I am riding down Baltimore Ave past a bunch of shops that were in business recently but not anymore. I mean a breakfast and lunch place that is closed at breakfast time . Unless they just do weekends? Many others two coffee shops in this yuppie neighborhood. But this is archaic capitalist stuff. That adage that oh build apartments and put retail on the first floor: everywhere.

Then you have the small business guys free market their way through this, succeed and fail. I was just thinking about the initial markets every body in one place, competing , negotiating with sellers.

But , moreso, back to the free market in conjunction with some of your ideas. The entities, government and builders just dangle the promise of business and tax revenue and over build, like throwing shit and see what sticks. Builders don’t care they already made their money building.

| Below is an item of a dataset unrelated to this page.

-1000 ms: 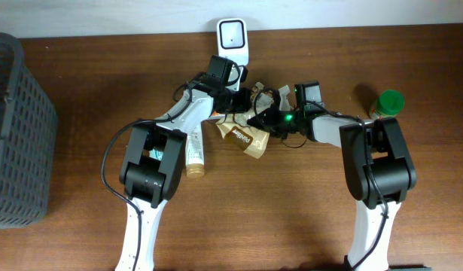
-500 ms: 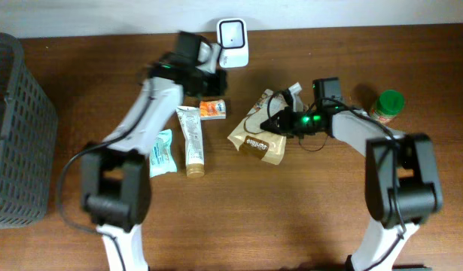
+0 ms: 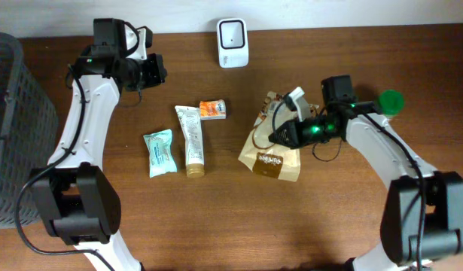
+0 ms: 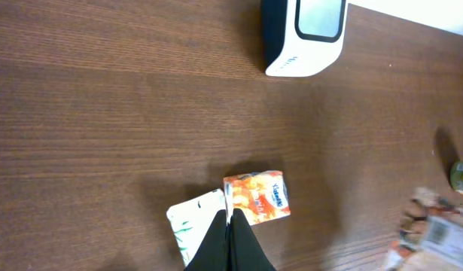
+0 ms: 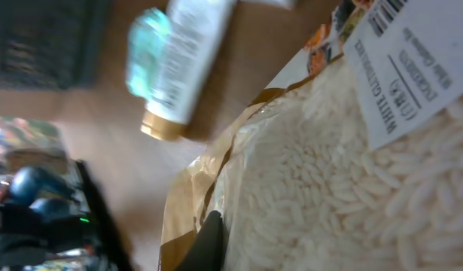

The issue is there is no analysis of things in free market. No determination of if the business is actually needed. Maybe they don’t need those two coffee shops but they shouldn’t have wasted time and money opening them in the first place. No real, direct support for the business people to insure the enterprise they are trying to run will succeed and maybe because they are filling a need; and not with the illusion of capitalist, free market competition even.

WearyTraveler

WearyTraveler 7 months ago

Landlords gonna lord over land. The underlying story hasn’t changed for thousands of years, ever since some asshole decided this was his land.

Worse, the revolving door and corporate cronyism created conditions where failure is rewarded and profitable. Shorting the market by overselling and betting against real estate was how the 2008 collapse was manufactured. Then, Berkshire bought up the pieces for pennies.